(EXERCISE) Where in the data below does the word "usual" appear? Copy every line that has it.
____ RECORD SET
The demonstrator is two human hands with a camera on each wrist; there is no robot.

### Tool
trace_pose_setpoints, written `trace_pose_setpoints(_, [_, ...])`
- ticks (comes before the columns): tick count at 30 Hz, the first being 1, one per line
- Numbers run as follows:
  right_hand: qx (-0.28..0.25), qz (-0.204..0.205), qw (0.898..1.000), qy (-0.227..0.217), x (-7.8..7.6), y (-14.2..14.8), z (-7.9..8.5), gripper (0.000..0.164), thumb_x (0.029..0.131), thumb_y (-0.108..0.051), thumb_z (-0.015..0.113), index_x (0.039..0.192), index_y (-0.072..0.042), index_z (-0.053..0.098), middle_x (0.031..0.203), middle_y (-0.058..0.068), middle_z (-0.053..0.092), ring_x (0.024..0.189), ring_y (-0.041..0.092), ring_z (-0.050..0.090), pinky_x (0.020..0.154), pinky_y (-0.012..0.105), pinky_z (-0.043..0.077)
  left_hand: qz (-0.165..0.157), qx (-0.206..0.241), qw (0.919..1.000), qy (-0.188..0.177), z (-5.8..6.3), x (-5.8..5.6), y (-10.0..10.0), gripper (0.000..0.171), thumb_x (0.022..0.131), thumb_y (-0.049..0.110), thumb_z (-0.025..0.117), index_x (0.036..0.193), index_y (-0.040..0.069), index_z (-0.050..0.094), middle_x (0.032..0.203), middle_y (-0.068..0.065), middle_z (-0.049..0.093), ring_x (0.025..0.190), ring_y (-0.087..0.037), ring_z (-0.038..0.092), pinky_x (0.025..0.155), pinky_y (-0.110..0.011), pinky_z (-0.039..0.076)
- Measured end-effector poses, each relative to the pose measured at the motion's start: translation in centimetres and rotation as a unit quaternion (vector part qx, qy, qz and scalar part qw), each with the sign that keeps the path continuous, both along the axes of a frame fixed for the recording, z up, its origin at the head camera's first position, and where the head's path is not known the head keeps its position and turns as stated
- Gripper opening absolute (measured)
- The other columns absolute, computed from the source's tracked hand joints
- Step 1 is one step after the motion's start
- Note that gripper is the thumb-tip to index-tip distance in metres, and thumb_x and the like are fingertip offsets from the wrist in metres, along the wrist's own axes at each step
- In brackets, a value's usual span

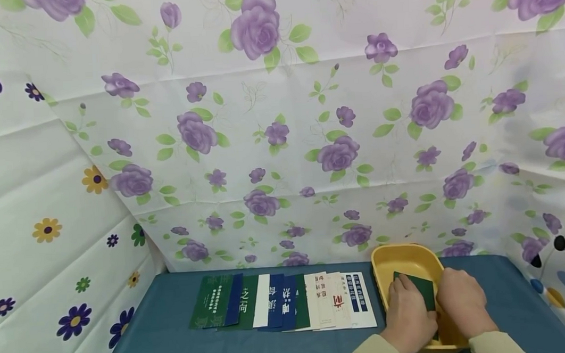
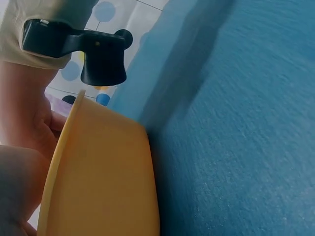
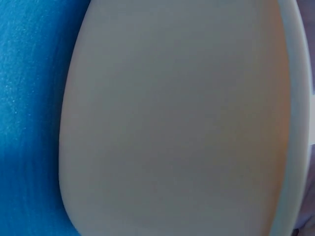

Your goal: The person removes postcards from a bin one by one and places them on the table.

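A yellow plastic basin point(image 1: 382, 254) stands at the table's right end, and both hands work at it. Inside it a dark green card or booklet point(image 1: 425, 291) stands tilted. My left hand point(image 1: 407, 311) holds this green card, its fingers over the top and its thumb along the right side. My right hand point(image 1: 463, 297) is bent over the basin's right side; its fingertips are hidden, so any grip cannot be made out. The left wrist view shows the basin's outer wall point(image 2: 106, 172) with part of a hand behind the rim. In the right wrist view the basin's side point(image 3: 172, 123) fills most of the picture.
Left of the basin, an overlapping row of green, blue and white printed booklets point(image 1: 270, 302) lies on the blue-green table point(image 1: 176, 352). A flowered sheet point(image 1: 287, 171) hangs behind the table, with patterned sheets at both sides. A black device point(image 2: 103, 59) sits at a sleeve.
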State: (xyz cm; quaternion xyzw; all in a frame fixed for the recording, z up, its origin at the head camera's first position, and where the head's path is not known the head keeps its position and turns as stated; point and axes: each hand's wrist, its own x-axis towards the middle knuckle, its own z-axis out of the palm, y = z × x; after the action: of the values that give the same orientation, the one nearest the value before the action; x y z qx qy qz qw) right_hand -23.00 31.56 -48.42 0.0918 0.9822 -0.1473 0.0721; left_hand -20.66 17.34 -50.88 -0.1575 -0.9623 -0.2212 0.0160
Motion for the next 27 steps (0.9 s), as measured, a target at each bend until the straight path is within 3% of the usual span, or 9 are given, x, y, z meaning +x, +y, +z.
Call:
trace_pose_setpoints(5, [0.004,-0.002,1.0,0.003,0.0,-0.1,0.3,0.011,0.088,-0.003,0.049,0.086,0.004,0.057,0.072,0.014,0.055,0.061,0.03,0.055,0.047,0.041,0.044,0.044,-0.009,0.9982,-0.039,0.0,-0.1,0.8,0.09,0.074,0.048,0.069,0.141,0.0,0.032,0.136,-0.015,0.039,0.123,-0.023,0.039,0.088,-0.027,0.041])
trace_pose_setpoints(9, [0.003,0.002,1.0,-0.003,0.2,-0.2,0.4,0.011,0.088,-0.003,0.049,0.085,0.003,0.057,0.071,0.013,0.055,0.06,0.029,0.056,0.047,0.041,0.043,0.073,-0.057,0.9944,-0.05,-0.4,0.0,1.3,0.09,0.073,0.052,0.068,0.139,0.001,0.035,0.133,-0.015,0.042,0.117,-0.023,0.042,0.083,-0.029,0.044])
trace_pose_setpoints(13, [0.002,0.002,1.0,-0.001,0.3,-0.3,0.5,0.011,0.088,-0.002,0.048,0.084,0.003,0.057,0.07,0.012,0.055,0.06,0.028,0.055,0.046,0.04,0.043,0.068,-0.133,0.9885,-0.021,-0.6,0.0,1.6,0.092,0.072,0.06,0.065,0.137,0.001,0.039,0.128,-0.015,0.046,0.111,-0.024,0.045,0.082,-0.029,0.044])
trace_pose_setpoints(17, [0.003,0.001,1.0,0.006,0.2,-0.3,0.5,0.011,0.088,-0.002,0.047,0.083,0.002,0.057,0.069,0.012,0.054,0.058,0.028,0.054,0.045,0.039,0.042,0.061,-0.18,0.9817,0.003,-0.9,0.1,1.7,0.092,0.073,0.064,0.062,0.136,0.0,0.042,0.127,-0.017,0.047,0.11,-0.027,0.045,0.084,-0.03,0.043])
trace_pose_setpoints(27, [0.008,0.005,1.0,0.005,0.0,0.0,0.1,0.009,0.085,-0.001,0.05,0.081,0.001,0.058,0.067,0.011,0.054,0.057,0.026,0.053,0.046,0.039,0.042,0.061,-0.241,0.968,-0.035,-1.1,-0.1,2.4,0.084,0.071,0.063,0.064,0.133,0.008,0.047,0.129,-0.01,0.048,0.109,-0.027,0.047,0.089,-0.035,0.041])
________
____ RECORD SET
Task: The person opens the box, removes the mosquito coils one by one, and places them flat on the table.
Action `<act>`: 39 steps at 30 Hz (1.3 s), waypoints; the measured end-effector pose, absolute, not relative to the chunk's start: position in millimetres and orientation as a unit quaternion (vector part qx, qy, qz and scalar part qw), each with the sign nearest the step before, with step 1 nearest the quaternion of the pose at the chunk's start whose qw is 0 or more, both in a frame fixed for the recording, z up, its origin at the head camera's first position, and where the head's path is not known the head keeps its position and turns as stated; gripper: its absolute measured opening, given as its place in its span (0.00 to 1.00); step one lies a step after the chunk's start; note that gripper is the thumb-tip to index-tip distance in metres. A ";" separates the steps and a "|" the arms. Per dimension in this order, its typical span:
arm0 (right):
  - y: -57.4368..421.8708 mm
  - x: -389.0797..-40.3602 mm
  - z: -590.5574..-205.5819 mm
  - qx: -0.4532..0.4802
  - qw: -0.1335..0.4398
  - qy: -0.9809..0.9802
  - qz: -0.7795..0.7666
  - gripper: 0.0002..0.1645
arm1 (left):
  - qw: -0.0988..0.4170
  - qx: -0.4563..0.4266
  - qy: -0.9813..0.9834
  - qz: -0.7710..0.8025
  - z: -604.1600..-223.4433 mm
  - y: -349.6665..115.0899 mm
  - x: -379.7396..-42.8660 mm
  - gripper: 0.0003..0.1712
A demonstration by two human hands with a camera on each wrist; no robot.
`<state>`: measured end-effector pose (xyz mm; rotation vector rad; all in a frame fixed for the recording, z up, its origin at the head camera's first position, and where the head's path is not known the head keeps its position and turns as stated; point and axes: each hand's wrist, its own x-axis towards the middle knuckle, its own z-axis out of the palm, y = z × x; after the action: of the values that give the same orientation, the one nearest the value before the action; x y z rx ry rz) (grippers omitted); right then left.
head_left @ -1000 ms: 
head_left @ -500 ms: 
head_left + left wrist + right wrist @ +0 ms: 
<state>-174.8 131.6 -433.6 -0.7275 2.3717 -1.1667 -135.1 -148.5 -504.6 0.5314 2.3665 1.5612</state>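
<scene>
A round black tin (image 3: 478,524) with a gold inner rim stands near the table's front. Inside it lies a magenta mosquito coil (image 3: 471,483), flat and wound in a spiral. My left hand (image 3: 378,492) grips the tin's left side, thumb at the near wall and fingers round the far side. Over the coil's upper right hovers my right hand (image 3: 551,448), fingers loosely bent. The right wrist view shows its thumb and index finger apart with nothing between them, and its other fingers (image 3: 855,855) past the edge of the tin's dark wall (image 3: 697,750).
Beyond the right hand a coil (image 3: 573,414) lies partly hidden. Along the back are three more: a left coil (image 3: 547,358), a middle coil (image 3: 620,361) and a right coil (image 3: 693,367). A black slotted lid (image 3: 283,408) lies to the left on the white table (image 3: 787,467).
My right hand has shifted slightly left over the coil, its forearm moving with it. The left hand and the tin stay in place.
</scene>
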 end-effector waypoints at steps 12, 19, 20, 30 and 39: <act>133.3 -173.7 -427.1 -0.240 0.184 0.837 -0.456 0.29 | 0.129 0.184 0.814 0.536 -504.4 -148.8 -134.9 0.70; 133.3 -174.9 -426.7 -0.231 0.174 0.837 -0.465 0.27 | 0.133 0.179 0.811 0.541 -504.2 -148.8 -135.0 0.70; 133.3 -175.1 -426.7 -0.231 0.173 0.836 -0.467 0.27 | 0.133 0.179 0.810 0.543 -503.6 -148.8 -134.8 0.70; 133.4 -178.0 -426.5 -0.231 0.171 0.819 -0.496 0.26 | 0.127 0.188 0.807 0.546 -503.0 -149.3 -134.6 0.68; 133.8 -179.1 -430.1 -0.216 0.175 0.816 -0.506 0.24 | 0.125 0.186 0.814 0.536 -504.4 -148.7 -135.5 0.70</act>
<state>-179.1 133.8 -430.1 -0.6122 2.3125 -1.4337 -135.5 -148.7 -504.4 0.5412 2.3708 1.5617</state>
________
(TASK OUTPUT)
- In brackets, a value's usual span
Motion for the next 27 steps (0.9 s), as measured, a target at each bend until the straight path is within 3% of the usual span, or 9 are given, x, y, z meaning +x, +y, +z.

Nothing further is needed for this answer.